Agence de Presse Sénégalaise (Dakar)

Sénégal: Ismaïla Madior Fall - "Les règles élémentaires des droits de l'homme sont bafouées dans le pays"

28 Septembre 2009


Dakar — Le constitutionnaliste sénégalais Ismaïla Madior Fall a dénoncé lundi à Dakar l'attitude du président de la Gambie, Yahya Jammeh, l'accusant de diriger son pays comme "une dictature en bafouant les règles élémentaires" des droits de l'homme.

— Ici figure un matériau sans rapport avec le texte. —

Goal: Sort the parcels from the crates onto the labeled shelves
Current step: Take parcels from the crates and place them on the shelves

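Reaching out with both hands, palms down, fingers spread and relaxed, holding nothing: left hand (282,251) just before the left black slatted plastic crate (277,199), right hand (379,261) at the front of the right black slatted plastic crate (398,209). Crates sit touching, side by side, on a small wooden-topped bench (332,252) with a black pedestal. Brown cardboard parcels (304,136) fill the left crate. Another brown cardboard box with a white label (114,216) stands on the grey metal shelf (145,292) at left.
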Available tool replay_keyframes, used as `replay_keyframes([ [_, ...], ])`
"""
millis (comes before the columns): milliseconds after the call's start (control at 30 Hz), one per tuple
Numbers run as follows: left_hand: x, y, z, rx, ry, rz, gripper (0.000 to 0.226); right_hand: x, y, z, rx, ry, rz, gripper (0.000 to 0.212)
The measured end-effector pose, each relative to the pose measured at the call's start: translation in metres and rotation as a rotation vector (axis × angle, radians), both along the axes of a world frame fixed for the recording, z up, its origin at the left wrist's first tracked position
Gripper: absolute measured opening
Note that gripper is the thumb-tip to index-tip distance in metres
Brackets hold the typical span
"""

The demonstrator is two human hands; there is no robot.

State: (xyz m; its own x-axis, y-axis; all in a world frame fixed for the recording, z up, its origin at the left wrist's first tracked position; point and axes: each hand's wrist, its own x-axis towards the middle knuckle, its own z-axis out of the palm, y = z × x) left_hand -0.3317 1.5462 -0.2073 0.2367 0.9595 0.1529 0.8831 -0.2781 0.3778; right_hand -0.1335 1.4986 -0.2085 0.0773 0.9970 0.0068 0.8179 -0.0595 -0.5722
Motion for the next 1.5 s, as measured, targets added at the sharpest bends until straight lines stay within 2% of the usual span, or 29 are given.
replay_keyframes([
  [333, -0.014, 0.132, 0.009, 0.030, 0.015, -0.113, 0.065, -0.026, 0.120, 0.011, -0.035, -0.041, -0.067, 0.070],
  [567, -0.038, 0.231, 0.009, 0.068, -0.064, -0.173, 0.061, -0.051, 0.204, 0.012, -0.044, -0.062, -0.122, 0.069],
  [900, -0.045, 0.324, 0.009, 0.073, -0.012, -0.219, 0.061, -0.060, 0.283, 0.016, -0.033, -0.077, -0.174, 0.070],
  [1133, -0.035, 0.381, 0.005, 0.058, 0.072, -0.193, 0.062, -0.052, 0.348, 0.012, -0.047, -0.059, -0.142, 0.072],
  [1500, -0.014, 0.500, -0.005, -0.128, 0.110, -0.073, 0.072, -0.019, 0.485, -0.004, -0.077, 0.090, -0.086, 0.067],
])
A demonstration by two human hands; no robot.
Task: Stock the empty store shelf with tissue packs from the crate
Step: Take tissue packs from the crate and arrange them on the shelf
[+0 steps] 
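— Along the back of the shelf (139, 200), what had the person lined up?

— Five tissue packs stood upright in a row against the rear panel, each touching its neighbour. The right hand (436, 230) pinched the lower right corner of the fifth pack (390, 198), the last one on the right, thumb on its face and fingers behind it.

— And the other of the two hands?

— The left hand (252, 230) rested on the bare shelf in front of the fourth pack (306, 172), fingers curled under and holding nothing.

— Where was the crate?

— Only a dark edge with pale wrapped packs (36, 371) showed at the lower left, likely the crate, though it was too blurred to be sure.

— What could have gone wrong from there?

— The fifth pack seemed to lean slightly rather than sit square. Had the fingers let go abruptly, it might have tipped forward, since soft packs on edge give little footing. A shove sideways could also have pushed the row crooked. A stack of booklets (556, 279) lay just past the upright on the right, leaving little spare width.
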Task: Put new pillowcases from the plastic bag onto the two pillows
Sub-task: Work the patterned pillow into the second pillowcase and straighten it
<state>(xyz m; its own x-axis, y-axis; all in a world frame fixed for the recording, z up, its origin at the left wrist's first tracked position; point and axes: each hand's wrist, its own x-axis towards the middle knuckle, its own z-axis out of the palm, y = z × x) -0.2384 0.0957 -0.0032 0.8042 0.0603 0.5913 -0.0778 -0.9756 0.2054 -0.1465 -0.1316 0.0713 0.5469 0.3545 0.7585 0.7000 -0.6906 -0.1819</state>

"Ce qui se passe en Gambie est dramatique. Le pays n'est pas ouvert. Il n'y a pas de démocratie, il y a une escalade dans l'atteinte des droits de l'homme. On peut dire que c'est une dictature", a-t-il notamment constaté.

Le Professeur de droit constitutionnel s'exprimait au cours d'une table ronde sur la proposition d'amendement introduite par la Gambie "visant à modifier les dispositions relatives à la compétence et l'accès à la Cour de justice de la CEDEAO".

Cette rencontre, organisée par Open society initiative for West Africa (OSIWA) et la Rencontre africaine pour la défense des droits de l'homme (RADDHO) "veut alerter l'opinion publique nationale et internationale sur le recul de la promotion et de la protection des droits de l'homme en touchant à ce protocole d'accord", a fait savoir le Professeur Fall.

La Gambie, pays membre de la Communauté économique des Etats de l'Afrique de l'Ouest (CEDEAO), a récemment introduit un amendement devant la Cour communautaire de justice de la CEDEAO. Cette modification dispose que toutes les voies de recours doivent être d'abord épuisées au sein de chaque Etat membre, avant que la Cour communautaire ne soit saisie.

"La Cour est l'organe judiciaire principal de la CEDEAO qui doit protéger les droits humains. Les Etats membres ont tous adhéré à la Charte des droits de l'homme, même si le traité originel ne visait pas les droits humains", a rappelé Ismaïla Madior Fall.

"La proposition de la Gambie est difficilement acceptable, car la CEDEAO est une organisation d'intégration qui prône le droit communautaire qui, petit à petit, va effacer la souveraineté des Etats" a-t-il ajouté

Par ailleurs, le Professeur Fall explique que "le gouvernement gambien propose ces amendements pour que la Cour soit affaiblie dans sa capacité à connaître effectivement des cas contre les gouvernements tyranniques qui foulent au pied les droits des citoyens".

Pour lui, cette Cour que Yahya Jammeh veut affaiblir est "une Cour qui permet à tout citoyen ou résident d'un Etat qui se sent bafoué de se constituer partie civile pour le rétablissement de ses droits".

Toujours, selon lui, "le gouvernement gambien n'a pas le droit d'initier un tel amendement, parce que ce pays est actuellement cité devant la Cour pour des violations graves des droits humains, a affiché un total mépris".

"La Cour communautaire de la CEDEAO est pour les citoyens ouest africains une importante protection contre la cruauté et l'arbitraire qui promeut un accès direct à un instrument judiciaire indépendant qui n'est pas généralement disponible dans plusieurs pays de la région" a-t-il affirmé.

Insistant sur l'importance de cette juridiction, il a ajouté que "c'est une avancée dans la promotion de la bonne gouvernance et l'intégration régionale".

"Les systèmes judiciaires sont défaillants, si on n'arrête pas la dérive de la Gambie, il y aura un impact sur le processus d'ancrage de l'Etat de droit et des droits humains. On a besoin de l'émergence de juges forts et indépendants", a martelé le constitutionnaliste sénégalais.

Rejoignant le Pr Fall, la directrice exécutif d'OSIWA a exhorté les experts de la CEDEAO qui se réunissent pour examiner cette proposition "à aller à l'encontre de ces exigences".

Les organisations non gouvernementales impliqués dans le travail de la Commission africaine des droits de l'homme et des peuples ont, pour leur part, demandé le "retrait du siège de la Commission à la Gambie.

Cette requête trouve son fondement dans "la menace personnelle" proférée par le Président Yahya Jammeh de tuer tous les travailleurs des droits humains, ont-elles fait savoir.